▸ **ASSIGNMENT**
Among the entries, which lines carry the string "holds"? Copy each of them.

▸ **DATA TO EXAMINE**
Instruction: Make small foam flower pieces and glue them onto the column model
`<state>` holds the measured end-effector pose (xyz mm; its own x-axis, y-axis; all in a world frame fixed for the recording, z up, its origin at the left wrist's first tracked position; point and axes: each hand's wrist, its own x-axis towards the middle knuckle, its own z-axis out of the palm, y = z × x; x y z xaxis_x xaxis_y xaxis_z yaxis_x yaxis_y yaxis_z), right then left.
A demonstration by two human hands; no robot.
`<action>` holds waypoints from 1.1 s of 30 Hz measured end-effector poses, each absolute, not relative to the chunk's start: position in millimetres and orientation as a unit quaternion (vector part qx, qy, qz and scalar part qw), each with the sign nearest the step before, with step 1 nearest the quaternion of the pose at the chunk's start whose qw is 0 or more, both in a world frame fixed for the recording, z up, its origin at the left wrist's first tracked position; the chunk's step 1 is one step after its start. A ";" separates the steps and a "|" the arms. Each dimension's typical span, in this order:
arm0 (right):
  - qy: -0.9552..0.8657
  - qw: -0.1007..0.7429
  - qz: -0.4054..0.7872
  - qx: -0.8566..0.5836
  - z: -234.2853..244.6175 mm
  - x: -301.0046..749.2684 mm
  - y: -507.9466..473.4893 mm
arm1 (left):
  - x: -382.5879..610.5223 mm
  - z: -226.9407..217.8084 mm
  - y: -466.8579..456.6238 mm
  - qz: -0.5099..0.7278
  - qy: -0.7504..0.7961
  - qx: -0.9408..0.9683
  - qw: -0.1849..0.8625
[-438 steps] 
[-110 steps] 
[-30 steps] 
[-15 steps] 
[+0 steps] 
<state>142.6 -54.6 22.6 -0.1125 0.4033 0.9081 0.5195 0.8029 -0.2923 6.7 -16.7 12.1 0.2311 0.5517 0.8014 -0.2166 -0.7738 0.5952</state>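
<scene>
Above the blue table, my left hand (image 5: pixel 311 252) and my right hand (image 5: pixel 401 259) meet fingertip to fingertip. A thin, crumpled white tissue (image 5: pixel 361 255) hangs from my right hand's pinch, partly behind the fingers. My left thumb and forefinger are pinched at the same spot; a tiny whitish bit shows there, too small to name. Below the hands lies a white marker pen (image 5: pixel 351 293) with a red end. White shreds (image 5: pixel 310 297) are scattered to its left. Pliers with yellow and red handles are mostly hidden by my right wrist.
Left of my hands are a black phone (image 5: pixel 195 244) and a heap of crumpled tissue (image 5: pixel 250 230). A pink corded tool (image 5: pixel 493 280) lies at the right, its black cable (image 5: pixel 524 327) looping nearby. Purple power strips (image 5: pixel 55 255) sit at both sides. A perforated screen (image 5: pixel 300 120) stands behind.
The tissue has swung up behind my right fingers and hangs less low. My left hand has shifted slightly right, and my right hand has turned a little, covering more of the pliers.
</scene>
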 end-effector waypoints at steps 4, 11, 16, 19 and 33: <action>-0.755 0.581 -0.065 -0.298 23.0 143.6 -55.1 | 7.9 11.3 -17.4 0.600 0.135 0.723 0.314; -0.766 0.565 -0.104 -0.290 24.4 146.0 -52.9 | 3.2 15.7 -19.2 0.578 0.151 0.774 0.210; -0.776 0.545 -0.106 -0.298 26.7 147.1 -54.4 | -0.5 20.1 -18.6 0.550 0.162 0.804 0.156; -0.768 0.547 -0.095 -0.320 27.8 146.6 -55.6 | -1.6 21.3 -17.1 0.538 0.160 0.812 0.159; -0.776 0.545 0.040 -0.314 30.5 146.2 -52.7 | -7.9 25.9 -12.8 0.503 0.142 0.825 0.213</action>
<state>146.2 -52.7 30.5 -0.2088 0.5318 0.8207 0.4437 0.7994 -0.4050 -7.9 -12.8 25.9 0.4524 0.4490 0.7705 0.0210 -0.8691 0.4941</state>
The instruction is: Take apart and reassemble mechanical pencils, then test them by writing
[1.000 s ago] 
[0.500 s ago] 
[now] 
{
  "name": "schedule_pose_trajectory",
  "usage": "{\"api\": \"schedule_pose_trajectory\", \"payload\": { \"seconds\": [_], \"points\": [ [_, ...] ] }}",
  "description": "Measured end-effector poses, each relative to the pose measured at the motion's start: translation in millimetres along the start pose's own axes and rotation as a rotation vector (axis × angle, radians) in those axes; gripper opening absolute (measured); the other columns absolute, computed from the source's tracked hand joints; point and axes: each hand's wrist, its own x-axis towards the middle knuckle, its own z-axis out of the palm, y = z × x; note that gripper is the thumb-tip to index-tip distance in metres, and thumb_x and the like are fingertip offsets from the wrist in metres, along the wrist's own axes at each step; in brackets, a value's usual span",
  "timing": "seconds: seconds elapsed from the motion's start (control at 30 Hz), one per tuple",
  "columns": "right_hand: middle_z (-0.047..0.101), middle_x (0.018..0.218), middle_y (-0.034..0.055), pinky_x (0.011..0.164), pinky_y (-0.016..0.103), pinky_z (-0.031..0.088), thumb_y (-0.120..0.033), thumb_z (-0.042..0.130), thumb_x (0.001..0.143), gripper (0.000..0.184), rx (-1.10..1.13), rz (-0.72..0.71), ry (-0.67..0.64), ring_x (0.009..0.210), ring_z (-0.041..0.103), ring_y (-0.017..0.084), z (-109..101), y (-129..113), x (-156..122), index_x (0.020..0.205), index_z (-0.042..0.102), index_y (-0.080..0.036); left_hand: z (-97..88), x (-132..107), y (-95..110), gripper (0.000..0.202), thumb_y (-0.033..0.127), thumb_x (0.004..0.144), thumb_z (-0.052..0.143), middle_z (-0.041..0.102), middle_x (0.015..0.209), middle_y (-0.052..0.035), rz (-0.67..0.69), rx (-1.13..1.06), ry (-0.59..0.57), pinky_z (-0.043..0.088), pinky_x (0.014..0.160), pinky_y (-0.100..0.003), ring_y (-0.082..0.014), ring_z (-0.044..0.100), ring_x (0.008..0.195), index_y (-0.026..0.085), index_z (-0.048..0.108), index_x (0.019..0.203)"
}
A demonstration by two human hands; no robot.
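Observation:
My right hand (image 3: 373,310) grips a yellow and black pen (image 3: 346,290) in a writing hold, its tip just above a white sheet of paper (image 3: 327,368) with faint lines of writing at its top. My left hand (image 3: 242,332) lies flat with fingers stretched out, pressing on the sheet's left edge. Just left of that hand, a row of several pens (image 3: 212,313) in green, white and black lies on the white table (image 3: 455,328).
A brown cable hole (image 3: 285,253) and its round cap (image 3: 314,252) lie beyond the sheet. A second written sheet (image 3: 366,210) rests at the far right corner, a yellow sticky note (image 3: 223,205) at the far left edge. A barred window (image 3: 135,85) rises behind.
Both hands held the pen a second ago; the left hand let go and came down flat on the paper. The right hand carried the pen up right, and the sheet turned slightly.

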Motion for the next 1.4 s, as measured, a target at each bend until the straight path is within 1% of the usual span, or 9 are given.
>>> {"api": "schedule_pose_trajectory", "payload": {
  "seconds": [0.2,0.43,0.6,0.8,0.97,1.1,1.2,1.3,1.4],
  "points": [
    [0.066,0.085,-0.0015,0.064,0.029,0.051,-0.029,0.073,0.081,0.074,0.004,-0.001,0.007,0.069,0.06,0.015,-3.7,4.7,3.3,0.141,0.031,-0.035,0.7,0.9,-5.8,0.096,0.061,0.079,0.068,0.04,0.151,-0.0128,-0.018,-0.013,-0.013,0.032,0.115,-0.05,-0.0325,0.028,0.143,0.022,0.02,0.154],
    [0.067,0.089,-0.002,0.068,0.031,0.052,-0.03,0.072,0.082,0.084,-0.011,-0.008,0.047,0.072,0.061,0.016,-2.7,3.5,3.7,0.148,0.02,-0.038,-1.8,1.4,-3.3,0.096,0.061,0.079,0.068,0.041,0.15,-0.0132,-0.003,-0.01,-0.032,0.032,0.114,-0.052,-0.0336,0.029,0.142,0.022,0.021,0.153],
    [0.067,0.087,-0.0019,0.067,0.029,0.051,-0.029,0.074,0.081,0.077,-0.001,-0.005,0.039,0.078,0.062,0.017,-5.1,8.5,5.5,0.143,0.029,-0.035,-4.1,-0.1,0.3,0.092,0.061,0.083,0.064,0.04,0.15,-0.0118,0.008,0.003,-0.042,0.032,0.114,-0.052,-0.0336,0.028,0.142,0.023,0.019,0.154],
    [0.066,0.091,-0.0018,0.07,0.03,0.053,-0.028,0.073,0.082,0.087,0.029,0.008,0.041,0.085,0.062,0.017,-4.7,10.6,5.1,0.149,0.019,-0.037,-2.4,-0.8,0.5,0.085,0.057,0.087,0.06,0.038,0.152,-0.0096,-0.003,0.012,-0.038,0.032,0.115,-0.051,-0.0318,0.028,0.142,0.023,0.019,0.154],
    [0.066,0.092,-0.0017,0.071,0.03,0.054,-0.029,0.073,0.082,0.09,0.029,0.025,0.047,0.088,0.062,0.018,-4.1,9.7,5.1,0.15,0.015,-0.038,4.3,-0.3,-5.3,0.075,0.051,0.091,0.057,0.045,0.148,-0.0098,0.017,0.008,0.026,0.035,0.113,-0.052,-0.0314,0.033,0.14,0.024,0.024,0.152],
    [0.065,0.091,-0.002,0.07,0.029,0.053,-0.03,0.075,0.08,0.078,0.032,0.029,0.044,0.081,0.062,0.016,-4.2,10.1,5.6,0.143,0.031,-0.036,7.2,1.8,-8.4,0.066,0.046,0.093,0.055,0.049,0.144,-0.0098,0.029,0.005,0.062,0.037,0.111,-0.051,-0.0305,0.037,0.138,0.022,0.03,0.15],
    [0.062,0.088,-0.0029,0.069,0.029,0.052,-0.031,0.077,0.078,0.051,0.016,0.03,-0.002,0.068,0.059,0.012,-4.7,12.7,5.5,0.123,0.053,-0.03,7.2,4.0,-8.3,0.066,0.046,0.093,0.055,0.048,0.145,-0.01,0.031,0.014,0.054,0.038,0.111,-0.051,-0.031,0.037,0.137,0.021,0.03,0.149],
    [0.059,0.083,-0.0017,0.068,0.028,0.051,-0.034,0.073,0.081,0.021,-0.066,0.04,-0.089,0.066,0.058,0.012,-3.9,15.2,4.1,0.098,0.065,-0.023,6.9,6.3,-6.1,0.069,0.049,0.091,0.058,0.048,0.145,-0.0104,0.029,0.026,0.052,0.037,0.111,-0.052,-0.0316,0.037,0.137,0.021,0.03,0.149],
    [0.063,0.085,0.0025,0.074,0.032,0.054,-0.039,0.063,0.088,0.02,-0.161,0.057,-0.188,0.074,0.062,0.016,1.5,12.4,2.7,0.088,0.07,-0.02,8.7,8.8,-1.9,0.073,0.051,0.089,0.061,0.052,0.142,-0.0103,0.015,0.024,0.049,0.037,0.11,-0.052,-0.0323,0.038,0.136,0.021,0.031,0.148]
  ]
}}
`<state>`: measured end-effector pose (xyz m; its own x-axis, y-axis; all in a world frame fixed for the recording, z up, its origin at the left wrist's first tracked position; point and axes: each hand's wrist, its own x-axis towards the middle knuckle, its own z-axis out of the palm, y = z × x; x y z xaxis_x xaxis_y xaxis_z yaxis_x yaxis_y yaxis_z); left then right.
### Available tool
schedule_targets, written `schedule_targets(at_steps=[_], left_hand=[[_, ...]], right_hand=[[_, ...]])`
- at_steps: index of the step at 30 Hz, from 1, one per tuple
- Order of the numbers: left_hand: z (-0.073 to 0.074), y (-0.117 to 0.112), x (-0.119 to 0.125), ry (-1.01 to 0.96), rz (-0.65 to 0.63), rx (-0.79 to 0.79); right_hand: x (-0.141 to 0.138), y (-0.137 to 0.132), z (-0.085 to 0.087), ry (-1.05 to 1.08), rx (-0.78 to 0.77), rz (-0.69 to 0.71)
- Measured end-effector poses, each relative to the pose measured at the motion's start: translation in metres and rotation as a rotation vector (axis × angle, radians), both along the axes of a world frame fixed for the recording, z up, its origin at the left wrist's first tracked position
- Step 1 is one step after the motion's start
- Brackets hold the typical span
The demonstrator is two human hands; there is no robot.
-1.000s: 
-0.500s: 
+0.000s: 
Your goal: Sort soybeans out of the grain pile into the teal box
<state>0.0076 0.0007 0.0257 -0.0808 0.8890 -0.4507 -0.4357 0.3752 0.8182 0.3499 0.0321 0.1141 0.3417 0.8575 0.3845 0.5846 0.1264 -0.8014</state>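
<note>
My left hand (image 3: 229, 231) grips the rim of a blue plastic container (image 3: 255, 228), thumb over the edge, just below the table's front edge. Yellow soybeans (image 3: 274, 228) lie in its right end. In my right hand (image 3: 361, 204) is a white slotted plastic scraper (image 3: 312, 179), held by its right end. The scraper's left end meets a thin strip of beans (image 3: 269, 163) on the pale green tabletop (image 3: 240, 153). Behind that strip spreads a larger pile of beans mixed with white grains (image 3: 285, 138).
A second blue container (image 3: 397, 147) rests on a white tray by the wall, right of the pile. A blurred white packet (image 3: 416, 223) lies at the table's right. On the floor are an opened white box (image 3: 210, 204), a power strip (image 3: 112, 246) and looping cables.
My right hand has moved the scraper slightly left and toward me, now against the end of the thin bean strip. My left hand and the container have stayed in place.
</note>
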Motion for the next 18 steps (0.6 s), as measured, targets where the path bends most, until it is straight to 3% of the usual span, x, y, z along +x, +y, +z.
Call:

▸ **RESPONSE TO THIS TASK**
`<state>` holds the measured end-effector pose (xyz mm; its own x-axis, y-axis; all in a world frame fixed for the recording, z up, its origin at the left wrist's first tracked position; point and axes: each hand's wrist, its own x-axis towards the middle knuckle, its own z-axis out of the palm, y = z × x; x y z xaxis_x xaxis_y xaxis_z yaxis_x yaxis_y yaxis_z), right then left.
`<action>` holds waypoints from 1.1 s of 30 Hz measured end-effector poses, each absolute, not relative to the chunk's start: position in millimetres and orientation as a unit quaternion (vector part qx, qy, qz and scalar part qw), each with the sign nearest the step before, with step 1 nearest the quaternion of the pose at the chunk's start whose qw is 0 or more, both in a world frame fixed for the recording, z up, its origin at the left wrist's first tracked position; the chunk's step 1 is one step after its start. A ";" separates the steps and a "|" the arms. Each dimension's typical span, in this order:

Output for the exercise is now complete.